Task to carry out:
Give again, word for word, each line below starting at the one that contains "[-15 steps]" and ending at the one that contains "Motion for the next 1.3".

Study material: Begin

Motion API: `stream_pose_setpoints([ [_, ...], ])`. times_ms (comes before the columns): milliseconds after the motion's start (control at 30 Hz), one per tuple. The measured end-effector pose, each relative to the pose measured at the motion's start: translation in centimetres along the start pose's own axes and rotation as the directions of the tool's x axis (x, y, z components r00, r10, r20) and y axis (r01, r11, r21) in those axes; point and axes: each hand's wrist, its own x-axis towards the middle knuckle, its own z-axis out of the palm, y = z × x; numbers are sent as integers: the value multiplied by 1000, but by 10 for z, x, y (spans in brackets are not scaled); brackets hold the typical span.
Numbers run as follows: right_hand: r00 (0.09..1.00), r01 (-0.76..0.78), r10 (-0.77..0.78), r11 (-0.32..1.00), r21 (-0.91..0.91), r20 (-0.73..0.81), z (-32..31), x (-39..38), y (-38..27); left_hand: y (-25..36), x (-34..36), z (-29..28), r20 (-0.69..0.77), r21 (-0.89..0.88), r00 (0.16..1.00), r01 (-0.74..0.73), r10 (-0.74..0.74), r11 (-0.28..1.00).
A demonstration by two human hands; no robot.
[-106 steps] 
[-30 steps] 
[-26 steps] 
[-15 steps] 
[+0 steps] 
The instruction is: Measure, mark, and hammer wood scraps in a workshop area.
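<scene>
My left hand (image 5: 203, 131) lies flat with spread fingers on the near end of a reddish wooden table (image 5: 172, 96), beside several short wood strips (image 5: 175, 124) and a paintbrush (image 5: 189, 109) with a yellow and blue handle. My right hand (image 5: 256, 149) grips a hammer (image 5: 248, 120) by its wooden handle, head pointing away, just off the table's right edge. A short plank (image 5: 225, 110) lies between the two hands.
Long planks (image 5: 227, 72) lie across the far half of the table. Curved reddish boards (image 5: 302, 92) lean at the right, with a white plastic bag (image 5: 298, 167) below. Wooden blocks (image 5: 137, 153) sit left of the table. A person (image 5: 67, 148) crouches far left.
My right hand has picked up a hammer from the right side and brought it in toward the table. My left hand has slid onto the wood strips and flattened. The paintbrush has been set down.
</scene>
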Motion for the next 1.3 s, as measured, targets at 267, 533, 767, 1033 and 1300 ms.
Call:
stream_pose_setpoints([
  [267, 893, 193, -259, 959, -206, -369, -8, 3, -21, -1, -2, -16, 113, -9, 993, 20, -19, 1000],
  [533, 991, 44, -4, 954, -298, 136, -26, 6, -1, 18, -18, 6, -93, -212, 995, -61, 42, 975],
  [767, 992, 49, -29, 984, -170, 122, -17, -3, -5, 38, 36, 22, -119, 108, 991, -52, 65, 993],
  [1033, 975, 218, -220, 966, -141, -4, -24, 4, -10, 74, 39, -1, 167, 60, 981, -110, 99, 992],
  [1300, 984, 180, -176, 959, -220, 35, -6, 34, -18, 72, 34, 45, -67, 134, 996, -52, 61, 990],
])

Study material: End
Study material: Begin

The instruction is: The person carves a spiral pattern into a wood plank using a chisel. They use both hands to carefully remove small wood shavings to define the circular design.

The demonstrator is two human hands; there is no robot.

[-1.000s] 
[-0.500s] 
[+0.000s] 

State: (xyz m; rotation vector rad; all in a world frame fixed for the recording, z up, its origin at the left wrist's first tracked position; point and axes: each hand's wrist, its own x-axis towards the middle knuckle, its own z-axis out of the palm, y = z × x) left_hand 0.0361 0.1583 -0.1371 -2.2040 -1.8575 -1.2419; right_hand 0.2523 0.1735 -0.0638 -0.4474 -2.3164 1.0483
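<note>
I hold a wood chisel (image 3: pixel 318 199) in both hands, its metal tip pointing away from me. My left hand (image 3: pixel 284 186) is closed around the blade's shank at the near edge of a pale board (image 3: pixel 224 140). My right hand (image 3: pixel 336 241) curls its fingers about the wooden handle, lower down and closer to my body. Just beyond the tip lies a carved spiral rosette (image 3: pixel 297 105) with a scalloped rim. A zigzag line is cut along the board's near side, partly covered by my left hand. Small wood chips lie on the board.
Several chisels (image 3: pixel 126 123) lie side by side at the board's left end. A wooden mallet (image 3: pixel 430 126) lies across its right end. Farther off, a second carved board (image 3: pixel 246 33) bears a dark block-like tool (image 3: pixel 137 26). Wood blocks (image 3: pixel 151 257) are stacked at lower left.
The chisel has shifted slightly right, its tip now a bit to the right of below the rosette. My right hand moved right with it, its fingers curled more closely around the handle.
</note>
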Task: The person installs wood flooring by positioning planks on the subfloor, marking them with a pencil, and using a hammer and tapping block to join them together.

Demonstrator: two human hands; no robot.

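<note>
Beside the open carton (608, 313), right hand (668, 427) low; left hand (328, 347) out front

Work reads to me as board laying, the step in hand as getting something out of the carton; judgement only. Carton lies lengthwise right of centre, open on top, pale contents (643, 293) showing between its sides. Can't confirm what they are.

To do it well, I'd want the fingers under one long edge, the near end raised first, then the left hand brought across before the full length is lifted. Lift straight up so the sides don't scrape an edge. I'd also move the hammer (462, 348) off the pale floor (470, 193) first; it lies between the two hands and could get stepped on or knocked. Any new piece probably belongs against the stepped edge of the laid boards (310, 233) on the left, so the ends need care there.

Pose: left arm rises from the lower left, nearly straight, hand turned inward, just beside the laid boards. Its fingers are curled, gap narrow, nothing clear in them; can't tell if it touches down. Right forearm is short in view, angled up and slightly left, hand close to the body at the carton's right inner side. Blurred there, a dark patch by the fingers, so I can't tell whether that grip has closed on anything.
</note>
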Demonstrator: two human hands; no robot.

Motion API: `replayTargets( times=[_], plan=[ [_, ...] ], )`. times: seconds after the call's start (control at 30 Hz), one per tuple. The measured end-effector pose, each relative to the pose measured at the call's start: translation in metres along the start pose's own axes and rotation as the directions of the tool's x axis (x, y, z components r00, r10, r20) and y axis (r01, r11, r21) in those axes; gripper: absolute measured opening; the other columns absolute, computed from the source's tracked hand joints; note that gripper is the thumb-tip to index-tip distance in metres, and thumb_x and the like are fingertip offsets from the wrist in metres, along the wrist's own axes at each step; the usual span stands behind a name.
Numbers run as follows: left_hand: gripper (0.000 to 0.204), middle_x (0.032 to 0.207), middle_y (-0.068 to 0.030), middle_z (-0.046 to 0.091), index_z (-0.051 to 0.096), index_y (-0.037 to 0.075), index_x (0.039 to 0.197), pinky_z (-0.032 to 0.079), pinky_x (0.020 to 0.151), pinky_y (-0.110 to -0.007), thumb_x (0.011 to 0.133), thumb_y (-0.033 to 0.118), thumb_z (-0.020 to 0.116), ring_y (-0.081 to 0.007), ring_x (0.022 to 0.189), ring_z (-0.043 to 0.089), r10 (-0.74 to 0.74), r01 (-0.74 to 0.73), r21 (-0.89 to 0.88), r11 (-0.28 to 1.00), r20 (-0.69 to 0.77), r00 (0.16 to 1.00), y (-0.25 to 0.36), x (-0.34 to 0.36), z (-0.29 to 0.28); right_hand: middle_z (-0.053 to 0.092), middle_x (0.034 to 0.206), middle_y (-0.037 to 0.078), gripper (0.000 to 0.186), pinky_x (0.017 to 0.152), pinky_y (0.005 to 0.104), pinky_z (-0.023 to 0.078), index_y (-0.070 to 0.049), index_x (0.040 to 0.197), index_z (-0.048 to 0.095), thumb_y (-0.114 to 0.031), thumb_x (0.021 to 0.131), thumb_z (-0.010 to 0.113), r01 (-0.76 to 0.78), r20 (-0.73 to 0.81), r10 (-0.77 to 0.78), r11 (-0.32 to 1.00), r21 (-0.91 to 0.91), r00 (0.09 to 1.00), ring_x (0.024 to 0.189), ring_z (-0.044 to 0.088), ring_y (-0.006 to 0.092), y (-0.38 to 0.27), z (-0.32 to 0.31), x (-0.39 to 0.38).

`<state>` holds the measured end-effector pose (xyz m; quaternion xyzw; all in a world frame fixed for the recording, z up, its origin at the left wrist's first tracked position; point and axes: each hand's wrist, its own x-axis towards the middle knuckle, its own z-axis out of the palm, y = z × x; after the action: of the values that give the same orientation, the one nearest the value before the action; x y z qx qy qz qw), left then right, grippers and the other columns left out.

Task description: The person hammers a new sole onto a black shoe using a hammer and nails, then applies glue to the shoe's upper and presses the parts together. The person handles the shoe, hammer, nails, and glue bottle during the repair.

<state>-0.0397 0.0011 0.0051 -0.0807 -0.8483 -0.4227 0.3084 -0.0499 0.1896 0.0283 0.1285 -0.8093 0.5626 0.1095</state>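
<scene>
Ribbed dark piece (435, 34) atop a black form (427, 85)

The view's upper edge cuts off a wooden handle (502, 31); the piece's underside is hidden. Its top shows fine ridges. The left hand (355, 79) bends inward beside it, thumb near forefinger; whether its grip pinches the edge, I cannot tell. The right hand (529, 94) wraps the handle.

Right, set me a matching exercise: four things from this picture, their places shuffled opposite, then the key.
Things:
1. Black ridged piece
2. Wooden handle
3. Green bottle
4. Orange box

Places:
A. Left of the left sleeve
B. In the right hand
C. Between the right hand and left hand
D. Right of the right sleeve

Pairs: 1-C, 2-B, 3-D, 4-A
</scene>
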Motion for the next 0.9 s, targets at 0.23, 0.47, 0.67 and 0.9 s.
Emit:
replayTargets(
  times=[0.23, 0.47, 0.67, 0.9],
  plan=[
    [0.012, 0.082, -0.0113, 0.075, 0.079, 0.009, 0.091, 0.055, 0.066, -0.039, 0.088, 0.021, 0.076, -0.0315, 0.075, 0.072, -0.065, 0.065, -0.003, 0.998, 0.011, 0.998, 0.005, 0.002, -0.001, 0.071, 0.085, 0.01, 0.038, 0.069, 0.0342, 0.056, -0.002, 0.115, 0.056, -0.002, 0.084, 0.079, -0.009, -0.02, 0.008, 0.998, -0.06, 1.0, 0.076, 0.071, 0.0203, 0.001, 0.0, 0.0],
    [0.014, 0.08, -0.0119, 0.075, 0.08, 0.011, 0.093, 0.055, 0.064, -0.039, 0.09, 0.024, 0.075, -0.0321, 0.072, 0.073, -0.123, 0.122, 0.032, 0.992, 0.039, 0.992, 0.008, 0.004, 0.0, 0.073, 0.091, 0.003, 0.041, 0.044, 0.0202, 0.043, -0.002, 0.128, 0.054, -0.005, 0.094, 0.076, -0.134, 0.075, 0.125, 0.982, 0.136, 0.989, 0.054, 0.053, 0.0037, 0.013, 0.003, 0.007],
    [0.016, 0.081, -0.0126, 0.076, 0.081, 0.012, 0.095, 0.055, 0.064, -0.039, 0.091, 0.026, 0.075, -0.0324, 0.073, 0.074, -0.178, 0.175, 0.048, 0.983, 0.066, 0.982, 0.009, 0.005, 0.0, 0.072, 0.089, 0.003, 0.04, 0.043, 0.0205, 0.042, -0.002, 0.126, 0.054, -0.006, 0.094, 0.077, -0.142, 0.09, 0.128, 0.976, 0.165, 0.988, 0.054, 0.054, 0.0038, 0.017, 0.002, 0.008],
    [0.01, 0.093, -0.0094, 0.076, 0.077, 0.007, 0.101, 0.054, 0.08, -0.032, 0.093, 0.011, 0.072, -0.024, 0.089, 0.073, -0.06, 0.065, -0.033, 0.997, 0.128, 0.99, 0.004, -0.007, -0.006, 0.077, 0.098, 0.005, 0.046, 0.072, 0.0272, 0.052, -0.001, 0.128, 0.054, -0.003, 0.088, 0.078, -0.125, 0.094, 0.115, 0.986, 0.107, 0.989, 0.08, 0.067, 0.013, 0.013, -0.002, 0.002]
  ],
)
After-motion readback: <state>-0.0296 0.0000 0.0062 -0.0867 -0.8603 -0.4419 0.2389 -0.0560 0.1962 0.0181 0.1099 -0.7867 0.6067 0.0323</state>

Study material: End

Result:
[-15 steps] 
[+0 steps] 
The instruction is: Measure, mark, and hammer wood scraps in a workshop area.
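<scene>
My left hand (image 5: 203, 131) lies flat with spread fingers on the near end of a reddish wooden table (image 5: 172, 96), beside several short wood strips (image 5: 175, 124) and a paintbrush (image 5: 189, 109) with a yellow and blue handle. My right hand (image 5: 256, 149) grips a hammer (image 5: 248, 120) by its wooden handle, head pointing away, just off the table's right edge. A short plank (image 5: 225, 110) lies between the two hands.
Long planks (image 5: 227, 72) lie across the far half of the table. Curved reddish boards (image 5: 302, 92) lean at the right, with a white plastic bag (image 5: 298, 167) below. Wooden blocks (image 5: 137, 153) sit left of the table. A person (image 5: 67, 148) crouches far left.
My right hand has picked up a hammer from the right side and brought it in toward the table. My left hand has slid onto the wood strips and flattened. The paintbrush has been set down.
</scene>
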Motion for the next 1.3 s, as measured, targets at 267, 533, 767, 1033 and 1300 ms.

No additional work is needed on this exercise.